Selon la Commission de régulation de l’énergie (CRE), la facture annuelle du gaz passera de 1 060 à 1 184 euros dès le 1er juillet.

C’est une tendance qui va directement impacter le portefeuille des Français. Le prix du gaz va nettement augmenter dans l’Hexagone à partir du 1er juillet et s’établira à 129,20 euros par mégawattheure (MWh) TTC en moyenne pour les consommateurs. « Cela représente 13,50 euros de plus qu’en juin par MWh, soit une hausse de + 11,7 % », précise Emmanuelle Wargon, la présidente de la Commission de régulation de l’énergie (CRE), qui fixe et actualise chaque mois le prix repère en fonction des cours du marché.
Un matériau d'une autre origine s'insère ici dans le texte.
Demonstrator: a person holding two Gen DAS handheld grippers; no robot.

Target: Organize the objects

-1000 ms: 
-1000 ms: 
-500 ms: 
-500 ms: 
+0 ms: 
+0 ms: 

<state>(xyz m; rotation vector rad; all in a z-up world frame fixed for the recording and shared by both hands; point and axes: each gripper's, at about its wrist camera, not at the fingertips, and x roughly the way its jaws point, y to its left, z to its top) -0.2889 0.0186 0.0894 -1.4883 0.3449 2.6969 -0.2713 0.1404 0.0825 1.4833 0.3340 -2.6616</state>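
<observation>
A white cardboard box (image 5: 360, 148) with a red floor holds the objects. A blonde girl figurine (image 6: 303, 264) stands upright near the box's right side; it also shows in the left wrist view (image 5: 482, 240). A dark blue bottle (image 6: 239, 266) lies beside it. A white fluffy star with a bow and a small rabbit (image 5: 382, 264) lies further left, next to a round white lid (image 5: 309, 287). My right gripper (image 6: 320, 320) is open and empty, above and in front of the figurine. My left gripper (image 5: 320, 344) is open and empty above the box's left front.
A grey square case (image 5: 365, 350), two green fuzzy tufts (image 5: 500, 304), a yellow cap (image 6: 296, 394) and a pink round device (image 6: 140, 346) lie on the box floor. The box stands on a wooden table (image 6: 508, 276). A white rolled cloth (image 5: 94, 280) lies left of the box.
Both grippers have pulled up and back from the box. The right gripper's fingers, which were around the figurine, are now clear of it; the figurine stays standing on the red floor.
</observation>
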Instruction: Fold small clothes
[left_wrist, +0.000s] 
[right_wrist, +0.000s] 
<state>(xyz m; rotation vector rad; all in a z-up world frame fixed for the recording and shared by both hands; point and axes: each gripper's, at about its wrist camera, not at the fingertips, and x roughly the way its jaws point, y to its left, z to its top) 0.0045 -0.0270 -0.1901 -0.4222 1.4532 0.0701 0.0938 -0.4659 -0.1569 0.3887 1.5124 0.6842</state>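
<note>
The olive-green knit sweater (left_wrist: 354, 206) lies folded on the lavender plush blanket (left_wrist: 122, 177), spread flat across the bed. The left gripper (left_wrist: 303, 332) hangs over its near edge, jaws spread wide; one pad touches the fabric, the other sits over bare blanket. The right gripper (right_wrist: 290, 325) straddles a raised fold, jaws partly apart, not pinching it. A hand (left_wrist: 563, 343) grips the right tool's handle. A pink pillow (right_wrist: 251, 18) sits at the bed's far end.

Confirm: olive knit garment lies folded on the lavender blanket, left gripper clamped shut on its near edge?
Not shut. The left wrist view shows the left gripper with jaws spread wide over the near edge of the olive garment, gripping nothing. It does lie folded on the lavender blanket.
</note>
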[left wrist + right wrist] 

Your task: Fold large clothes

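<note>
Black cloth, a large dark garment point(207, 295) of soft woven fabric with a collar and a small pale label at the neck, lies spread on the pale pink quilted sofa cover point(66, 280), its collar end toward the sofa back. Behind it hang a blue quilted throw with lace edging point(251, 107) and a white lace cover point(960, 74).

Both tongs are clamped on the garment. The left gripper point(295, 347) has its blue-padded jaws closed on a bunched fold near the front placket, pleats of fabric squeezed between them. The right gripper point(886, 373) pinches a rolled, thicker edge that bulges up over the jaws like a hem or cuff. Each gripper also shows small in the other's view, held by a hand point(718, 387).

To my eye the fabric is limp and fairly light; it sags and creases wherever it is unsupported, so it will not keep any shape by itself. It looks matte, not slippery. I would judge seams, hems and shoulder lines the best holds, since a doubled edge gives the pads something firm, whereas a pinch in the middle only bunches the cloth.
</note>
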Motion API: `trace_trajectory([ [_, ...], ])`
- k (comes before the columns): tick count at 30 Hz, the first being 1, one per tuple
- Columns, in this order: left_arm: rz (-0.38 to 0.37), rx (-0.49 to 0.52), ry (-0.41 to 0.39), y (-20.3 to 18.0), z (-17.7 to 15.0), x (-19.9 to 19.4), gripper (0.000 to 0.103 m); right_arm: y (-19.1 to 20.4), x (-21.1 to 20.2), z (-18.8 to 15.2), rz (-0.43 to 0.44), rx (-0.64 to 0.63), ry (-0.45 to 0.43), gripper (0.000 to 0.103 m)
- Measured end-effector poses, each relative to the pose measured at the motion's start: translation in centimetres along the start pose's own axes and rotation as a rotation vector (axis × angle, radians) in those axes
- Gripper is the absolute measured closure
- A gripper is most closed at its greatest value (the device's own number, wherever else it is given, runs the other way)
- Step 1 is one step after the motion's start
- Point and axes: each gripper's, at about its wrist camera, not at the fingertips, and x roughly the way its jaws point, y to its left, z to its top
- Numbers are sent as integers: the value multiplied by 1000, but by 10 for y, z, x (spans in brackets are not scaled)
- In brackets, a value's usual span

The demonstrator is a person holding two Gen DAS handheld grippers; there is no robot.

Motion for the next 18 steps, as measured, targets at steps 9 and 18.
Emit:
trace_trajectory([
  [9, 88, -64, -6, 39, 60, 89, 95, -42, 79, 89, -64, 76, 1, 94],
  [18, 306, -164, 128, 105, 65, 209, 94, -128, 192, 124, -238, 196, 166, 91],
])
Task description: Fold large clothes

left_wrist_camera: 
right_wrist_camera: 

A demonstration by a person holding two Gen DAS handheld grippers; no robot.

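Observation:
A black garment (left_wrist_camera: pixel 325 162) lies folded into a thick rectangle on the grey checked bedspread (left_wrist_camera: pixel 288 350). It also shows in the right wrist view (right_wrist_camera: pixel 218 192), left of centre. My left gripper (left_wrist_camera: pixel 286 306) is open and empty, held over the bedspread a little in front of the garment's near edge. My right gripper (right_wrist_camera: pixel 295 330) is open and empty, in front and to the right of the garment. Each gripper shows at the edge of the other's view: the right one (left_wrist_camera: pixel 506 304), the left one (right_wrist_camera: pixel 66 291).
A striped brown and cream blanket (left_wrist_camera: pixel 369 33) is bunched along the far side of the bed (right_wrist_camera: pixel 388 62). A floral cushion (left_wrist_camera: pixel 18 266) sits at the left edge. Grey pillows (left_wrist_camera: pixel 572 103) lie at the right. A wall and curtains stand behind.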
« Mais attention, cela fait suite à une série de baisses successives ces derniers mois et on ne revient pas à un niveau aussi élevé qu’en janvier », a tenu à souligner Emmanuelle Wargon. Comme l’explique l’ancienne ministre chargée du Logement, cette hausse des tarifs est la conséquence d’un rebond des cours et surtout d’une revalorisation du tarif des réseaux de distribution.

Selon le CRE, la facture annuelle moyenne d’un ménage français concernant le gaz devrait passer de 1 060 euros à 1 184 euros. Elle s’élevait à 1 227 euros au mois de janvier. Depuis plusieurs semaines, certains fournisseurs comme EDF et Engie ont informé leurs clients qu’ils allaient répercuter la hausse sur leurs factures. De son côté, TotalEnergies a affirmé qu’il la répercutera sur les offres indexées, mais pas sur celles à prix fixe.